Doze parafusos, duas arruelas, duas porcas, uma broca, cimento e enxerto ósseos e mais algumas hastes e cânulas. A lista de material usado na cirurgia de coluna de uma paciente de 80 anos, paga pelos Correios, não tem mais do que 15 itens, mas saiu a R$ 961.886,56. Uma pesquisa feita com médicos, fornecedores de material cirúrgico e em licitações eletrônicas realizadas por órgãos públicos, mostra que a relação não sairia por mais que R$ 90 mil. A diferença entre os valores cobrados e os pesquisados chega a quase 5.000%. Um único parafuso ilíaco saiu por mais de R$ 25 mil, valor equivalente ao de um carro popular zero quilômetro. Os Correios, uma empresa pública, informaram que estão apurando o caso.
A cotação de preços, feita com apenas uma empresa, a 02 Surgical, com sede no Centro do Rio, foi realizada pelos Correios e aprovada pelo gerente de saúde da empresa pública, em 26 de março deste ano. A paciente é filha de um aposentado da empresa pública.
No formulário de Autorização de Materiais para Procedimento Cirúrgico, uma observação manuscrita: “Por se tratar de um procedimento pós-cirúrgico, onde os materiais apresentados já foram utilizados, autorizaremos o valor proposto”.
Na ficha, há a informação de que a cirurgia foi de emergência. No entanto, a Guia de Solicitação de Internação da mesma paciente diz o contrário: a operação foi eletiva e a internação aconteceu em 14 de março deste ano.
— A cirurgia e todo o material foram liberados previamente pelos Correios. Foi um processo demorado, que levou quase quatro meses. A cirurgia não foi de emergência. A paciente estava sem andar, em função de um quadro grave de osteoporose, e hoje está bem, caminhando — diz o neurocirurgião Ricardo Ribeiro, que realizou a cirurgia no Hospital Espanhol, no Centro do Rio.
Ribeiro explica que entrega ao hospital a lista de material de que precisará para o procedimento, dando as especificações de cada item. Quem faz a compra e a forma como isso é feito depende das políticas da unidade de saúde e do convênio que pagará a operação. No caso dos Correios, a cotação e a compra são feitas pela empresa.

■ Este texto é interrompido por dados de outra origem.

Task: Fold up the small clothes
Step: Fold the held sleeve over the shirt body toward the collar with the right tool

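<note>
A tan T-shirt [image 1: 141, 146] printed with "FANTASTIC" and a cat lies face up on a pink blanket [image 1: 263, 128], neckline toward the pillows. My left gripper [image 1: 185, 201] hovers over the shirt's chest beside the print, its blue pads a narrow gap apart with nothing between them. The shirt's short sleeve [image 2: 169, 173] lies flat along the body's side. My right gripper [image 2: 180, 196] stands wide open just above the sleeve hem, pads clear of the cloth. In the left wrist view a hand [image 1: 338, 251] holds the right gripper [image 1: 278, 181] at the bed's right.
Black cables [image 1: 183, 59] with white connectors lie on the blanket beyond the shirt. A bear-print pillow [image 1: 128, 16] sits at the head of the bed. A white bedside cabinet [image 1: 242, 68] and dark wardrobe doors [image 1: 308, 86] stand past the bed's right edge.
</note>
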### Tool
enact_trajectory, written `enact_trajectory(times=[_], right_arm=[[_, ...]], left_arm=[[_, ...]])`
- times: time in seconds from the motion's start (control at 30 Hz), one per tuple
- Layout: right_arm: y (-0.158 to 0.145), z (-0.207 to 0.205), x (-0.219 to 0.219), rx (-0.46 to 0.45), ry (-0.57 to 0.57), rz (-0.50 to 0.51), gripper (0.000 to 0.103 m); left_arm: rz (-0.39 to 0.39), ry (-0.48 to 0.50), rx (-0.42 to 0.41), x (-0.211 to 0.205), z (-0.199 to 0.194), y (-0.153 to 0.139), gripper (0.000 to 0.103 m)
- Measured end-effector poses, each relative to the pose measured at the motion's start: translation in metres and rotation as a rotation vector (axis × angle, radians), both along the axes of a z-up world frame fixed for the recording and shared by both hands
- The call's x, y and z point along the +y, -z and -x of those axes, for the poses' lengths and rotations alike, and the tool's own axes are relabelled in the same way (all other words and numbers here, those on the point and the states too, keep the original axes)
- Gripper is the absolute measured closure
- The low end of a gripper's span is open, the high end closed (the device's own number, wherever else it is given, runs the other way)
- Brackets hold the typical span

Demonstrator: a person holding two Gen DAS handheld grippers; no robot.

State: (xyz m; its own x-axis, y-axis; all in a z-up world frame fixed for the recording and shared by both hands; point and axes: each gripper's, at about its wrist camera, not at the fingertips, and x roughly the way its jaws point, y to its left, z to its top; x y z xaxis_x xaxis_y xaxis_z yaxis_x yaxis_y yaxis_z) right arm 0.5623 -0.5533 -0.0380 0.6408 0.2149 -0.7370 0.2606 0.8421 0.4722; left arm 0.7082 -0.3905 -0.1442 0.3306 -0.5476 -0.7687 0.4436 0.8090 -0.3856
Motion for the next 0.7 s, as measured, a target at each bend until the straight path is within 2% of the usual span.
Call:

— Quando o material é comprado, sou avisado e marco a cirurgia. Não tenho nada a ver com a compra. Recebi honorários médicos pela cirurgia que não chegaram a R$ 5 mil para toda a equipe — afirma o médico, que foi presidente da Sociedade de Neurocirurgia do Estado do Rio de Janeiro entre 2010 e 2012.
Segundo Ribeiro, é impossível que o material usado na cirurgia tenha custado mais de R$ 961 mil:
— Tenho conhecimento de quanto custa esse material. Isso é uma loucura completa. O documento dos Correios é mentiroso. Nunca vi uma conta médica de doente internado chegar a esse valor. Uma cirurgia como esta que foi realizada gasta em material algo em torno de R$ 60 mil a R$ 100 mil.
Ribeiro arrisca um palpite:
— Isso deve ser um erro de digitação, tem um zero a mais. Erros acontecem. Quantas vezes não errei o cheque?
O médico explica que o tipo de parafuso usado na cirurgia é importado e tem apenas um fornecedor no Brasil, a empresa Tecnicare. No entanto, no documento dos Correios costa que o fornecedor foi a 02 Surgical.
— Não existe apenas um tipo de prótese. Tenho que direcionar o que eu estou pedindo. Os parafusos não são todos iguais. Parafusos com injeção de cimento só são fornecidos pela Tecnicare. Nunca ouvi falar em 02 Surgical — afirma Ribeiro.
Por meio de nota, a assessoria de imprensa dos Correios afirma que "essa ocorrência foi constatada pela empresa que, de imediato, abriu processo apuratório e adotou as medidas pertinentes ao caso, que estão em andamento". Procurado, o Hospital Espanhol não respondeu às perguntas enviadas à direção médica.
Os reporteres foram até a sede da 02 Surgical, mas não encontrou nenhum funcionário no endereço informado pela empresa na internet, na Rua Conde Lages, no Centro. Um porteiro do prédio, no entanto, confirmou que a empresa continua funcionando naquele local.